Biella, sullo scontro M5S-Vignola interviene il presidente del Consiglio Olivero

vignola olivero

Riceviamo e pubblichiamo:

“Gentile Direttore,

è stata data molta evidenza in questi giorni alla vicenda che ha interessato il Consigliere Comunale Alessandro Vignola ed ho appreso che taluni avrebbero desiderato un mio intervento, ritengo, disciplinare. Premetto che credo di essere il Presidente del Consiglio Comunale che in assoluto ha inviato il maggior numero di raccomandazioni e richiami (scritti e documentabili) a Consiglieri e Amministratori; probabilmente più di tutti i miei predecessori messi insieme.
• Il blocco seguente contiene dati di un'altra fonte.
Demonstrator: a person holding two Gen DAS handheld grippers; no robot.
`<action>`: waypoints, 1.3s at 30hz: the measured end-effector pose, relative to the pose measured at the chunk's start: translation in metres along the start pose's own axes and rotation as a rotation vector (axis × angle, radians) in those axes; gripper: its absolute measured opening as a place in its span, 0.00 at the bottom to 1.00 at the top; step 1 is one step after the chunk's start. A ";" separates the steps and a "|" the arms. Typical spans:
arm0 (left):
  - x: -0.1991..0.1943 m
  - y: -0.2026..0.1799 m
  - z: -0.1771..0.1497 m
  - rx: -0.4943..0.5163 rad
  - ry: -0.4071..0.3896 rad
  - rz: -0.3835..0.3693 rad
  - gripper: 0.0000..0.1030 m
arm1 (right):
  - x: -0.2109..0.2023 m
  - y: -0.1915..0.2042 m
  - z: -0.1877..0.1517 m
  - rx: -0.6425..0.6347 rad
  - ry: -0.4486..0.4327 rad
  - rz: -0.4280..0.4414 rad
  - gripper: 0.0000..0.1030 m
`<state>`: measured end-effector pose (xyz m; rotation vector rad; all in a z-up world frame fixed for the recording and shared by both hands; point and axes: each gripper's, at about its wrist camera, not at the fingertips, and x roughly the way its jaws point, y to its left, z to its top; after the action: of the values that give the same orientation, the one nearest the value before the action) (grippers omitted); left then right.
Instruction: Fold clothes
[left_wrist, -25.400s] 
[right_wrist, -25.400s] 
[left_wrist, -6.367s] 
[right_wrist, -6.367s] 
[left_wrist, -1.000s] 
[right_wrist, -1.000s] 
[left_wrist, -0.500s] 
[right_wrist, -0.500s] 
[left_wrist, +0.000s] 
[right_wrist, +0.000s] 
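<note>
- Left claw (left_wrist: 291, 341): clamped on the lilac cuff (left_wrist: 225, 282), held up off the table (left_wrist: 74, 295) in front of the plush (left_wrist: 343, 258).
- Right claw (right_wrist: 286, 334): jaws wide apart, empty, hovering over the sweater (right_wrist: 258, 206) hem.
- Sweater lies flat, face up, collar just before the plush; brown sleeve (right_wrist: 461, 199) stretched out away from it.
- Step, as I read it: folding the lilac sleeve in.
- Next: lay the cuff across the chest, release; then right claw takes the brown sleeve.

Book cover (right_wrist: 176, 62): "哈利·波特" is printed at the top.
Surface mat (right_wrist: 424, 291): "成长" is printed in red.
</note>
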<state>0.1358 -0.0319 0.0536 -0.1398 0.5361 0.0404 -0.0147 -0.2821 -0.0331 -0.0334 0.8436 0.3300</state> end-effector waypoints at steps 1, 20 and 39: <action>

Non può certo costituire un vanto ma rappresenta come io consideri una mia precisa responsabilità assicurare con il corretto svolgimento dei lavori un comportamento da parte loro consono al ruolo ricoperto. Sinceramente non ritengo di dover sindacare sull'inclinazione del braccio dei Consiglieri in fase di votazione, atteso che questo avviene (da regolamento) proprio per "alzata di mano".

Devo forse valutare se la mano è aperta e se il braccio è teso? Ricordare che il Cancelliere del III Reich è stato più volte ritratto mentre saluta con la mano aperta ma il braccio piegato? Tener conto che suoi stretti collaboratori usavano invece farlo con il braccio teso ma rivolto all'esterno? E se viene alzato il dito? Controllare, doverosamente, quale?...... Che fare? Modificare il Regolamento? Sostituire il voto per alzata di mano con il voto per "battito di ciglia", rischiando il pericoloso crinale dell'ammiccamento? Scherzi a parte, io non sono tra quelli che individuano un pericolo fascista in chi saluta alzando il braccio, che pensano che chi saluta con il pugno chiuso sia un temibile mangiatore di bambini o che dietro un taglio rasato di capelli si nasconda per forza un naziskin! Temo chi lo fa, ed ho una pessima considerazione di chi addirittura se ne serve con secondi fini, per colpire un avversario... Il fatto che nella seduta "incriminata" nessuno abbia censurato o richiesto che io censurassi il comportamento del Consigliere Vignola mi conforta nella mia convinzione che la sua alzata di mano sia stata letta come un saluto romano solo da chi abbia voluto scientemente ritenerla tale.

Ricordo che già in passato vi fu un "caso" che conquistò le prime pagine dei giornali, legato alla foto di due Consiglieri Comunali (di stessa fede calcistica ma di visione politica diametralmente opposta ) che si fecero immortalare sorridendo con il braccio alzato e tra le mani una sciarpa della squadra del cuore. Anche in quell'occasione ci fu chi, anziché viverlo come un momento leggero e divertito dei due protagonisti, volle leggerci un grave affronto per le Istituzioni e – per uno dei due – un gesto offensivo e irreparabile verso il Gruppo di appartenenza. Purtroppo attribuire bieche intenzioni o insani retropensieri agli altri, creare possibilmente un caso politico, sono esercizi ahimè sempre più diffusi; soprattutto quando c'è carenza di argomenti, idee, contenuti e progetti (per carità non parliamo di ideali!) si ricorre a questi mezzi che però altro non rappresentano se non il nadir del confronto politico.

Sono costumi diffusi e difficili da arginare e contrastare; possiamo però dar loro il giusto peso, passare oltre e guardare avanti...".